Dans cet entretien, l’ex-président de la Ligue algérienne des droits de l’Homme (LADH), Me Boudjemaâ Ghechir, estime nécessaire le lancement d’études sérieuses pour comprendre le phénomène de la harga. Des études qui doivent être accompagnées par des mesures audacieuses pour dissuader les jeunes de l’idée selon laquelle l’avenir est ailleurs, loin de l’Algérie.

Reporters : De nouveaux départs de haraga ont été signalés ces derniers jours sur nos côtes, quelle lecture faites-vous de la persistance de ce phénomène en pleine saison hivernale ?
Maître Boudjemaâ Ghechir : La persistance de ce phénomène et son amplification, ces dernières semaines, renseignent sur la gravité de la situation et la limite des mesures prises jusque-là pour dissuader les jeunes de prendre le risque de traverser la mer à bord d’embarcations de fortune. C’est une tragédie nationale qui ne dit pas son nom. Pour votre question, je peux vous dire que le climat général dans le pays a créé la misère, le désespoir et l’envie de quitter le pays à tout prix. Les jeunes, aujourd’hui, ne voient pas d’avenir dans leur pays. C’est une amère réalité. Ils risquent leur vie parce que, pour eux, il est impossible de vivre dignement et tranquillement en Algérie.

Voulez-vous dire que la situation sociale que vit une partie de la jeunesse algérienne est à l’origine de ces départs massifs de haraga ?

La pauvreté et le chômage ne sont pas les seules raisons qui poussent les jeunes à risquer leur vie en mer. Nous savons très bien que, parmi les candidats à l’immigration clandestine, figurent des gens qui sont en situation sociale confortable. Ils ne souffrent ni de la pauvreté ni du chômage. Ils ne supportent plus le cadre de vie actuel en Algérie. Pour eux, l’Europe c’est l’espace idéal pour exprimer librement ses idées, monter ses projets et être à l’abri du mépris et de l’injustice.
Ainsi, peut-on dire que les programmes de développement socioéconomiques menés par les pouvoirs publics ces dernières années ont échoué ?
On ne peut pas faire le même constat sur tous les projets menés par les pouvoirs publics. Le programme de logements, par exemple, a donné des résultats appréciables. Nous ne pouvons pas nier les efforts consentis sur ce volet. Par contre, les programmes de l’Ansej et de la Cnac n’ont pas pu atteindre leurs objectifs. Pis, une partie des bénéficiaires de ces programmes ont vu leur situation sociale s’aggraver. Certains jeunes sont passés du statut de chômeurs à celui de chômeurs endettés après avoir bénéficié d’un prêt. Avec la crise, le manque d’expérience et les difficultés d’accéder aux marchés publics, les porteurs des projets Ansej et Cnac sont devenus des chômeurs endettés. Ils font partie des haraga.

Les réseaux de passeurs
n’ont-ils pas une part de responsabilité dans cette tragédie ?
Il est clair que les réseaux de passeurs qui activent entre les deux rives ont une responsabilité morale et pénale. C’est eux qui organisent des voyages risqués et incitent les jeunes à prendre ce risque. Toutefois, ils ne sont pas responsables du désespoir qui touche les jeunes Algériens. Les embarcations de fortune constituent un moyen parmi d’autres qu’utilisent les Algériens pour partir ailleurs. Vous savez qu’une partie des jeunes Algériens tentent de rejoindre l’Europe via la Turquie, d’autres essayent des demandes de visa. Il faudra penser à faire une étude approfondie pour comprendre les raisons de ce malaise généralisé qui s’est répandu dans la société. Les passeurs ne font que profiter de cette situation.

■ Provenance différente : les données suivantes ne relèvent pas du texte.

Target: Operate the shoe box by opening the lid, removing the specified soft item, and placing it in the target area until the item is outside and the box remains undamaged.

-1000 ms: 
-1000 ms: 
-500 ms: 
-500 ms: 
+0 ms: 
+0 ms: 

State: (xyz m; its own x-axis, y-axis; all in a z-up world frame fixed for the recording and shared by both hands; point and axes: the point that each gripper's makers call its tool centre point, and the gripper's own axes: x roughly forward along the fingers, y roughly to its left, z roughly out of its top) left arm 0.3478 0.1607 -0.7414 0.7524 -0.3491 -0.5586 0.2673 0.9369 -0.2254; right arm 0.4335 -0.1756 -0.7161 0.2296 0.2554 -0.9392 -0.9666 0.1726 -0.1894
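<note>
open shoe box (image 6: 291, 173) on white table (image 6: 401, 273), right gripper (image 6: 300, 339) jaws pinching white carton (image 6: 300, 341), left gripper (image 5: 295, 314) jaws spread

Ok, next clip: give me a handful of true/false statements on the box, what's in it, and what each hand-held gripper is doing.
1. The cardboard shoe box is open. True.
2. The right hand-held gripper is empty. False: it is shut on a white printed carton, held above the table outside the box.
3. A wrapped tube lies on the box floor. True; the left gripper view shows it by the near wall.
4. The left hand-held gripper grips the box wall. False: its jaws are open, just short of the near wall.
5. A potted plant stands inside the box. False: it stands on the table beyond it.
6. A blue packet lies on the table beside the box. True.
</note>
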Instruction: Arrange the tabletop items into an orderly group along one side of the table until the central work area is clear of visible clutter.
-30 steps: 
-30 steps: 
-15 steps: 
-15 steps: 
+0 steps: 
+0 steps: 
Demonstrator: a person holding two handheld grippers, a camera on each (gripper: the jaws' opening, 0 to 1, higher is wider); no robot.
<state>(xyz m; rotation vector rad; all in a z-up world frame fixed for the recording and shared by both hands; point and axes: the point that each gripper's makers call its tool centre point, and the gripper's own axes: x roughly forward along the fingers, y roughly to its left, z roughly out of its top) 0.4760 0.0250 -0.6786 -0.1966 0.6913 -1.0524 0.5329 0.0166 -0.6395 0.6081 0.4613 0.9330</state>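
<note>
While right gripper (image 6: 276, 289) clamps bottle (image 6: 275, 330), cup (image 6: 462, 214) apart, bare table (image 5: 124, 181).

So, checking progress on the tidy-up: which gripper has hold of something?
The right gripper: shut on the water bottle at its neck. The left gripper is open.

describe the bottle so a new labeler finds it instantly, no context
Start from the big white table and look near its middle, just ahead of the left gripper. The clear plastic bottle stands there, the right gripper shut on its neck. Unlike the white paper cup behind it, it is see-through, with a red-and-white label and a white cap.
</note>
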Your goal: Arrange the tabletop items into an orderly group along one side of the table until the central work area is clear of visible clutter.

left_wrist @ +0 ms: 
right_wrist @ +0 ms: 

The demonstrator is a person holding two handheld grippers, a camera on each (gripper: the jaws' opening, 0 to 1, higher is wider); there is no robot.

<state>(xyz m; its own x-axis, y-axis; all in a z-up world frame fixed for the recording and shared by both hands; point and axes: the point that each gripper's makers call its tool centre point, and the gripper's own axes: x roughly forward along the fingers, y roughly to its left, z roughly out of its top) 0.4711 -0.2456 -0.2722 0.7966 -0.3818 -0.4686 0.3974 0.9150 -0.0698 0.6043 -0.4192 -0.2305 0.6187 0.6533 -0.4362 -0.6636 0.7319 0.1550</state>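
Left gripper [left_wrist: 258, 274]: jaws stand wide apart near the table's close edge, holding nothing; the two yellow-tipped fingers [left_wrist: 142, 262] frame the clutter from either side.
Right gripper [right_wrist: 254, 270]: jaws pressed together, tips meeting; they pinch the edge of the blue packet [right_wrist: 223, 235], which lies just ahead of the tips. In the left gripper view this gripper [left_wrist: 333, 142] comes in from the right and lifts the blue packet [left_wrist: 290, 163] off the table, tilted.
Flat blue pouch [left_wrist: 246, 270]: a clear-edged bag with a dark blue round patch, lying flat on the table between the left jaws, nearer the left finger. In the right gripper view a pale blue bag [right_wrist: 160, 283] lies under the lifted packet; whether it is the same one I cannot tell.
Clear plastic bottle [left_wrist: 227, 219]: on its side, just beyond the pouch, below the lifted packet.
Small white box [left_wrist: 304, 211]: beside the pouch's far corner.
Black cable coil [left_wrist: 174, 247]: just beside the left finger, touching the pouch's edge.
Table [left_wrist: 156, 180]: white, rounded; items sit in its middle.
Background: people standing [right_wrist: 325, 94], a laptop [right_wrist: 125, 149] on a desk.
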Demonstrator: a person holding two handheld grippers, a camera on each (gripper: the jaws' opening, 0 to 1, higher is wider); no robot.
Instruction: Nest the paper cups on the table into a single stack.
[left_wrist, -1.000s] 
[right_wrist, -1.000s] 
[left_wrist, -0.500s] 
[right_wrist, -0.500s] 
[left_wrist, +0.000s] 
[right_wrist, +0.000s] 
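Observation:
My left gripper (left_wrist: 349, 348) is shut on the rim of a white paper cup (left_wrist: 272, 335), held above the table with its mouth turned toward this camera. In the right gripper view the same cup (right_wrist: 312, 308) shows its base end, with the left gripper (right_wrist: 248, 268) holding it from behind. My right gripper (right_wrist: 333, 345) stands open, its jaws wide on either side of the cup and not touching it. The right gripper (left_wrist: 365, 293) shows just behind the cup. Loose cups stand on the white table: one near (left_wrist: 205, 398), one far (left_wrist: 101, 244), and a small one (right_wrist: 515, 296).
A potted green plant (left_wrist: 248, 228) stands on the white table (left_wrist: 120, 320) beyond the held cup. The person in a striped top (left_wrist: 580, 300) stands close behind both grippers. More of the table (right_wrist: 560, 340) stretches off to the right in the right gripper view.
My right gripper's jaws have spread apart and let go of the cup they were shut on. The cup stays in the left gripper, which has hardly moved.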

Quelle solution possible pour arrêter ces départs massifs de harraga ?

Je me suis personnellement opposé, en 2006, à la solution trouvée par le gouvernement qui consiste à pénaliser l’acte de tenter de quitter le territoire national par des voies illégales. Cette mesure répressive a montré ses limites avec le temps. On ne peut pas régler un phénomène social avec la prison et les amendes. Il nous faut des études sérieuses pour comprendre les attentes des jeunes et des mesures audacieuses pour redonner de l’espoir à la jeunesse algérienne. Les solutions sécuritaires ne vont pas donner de résultats.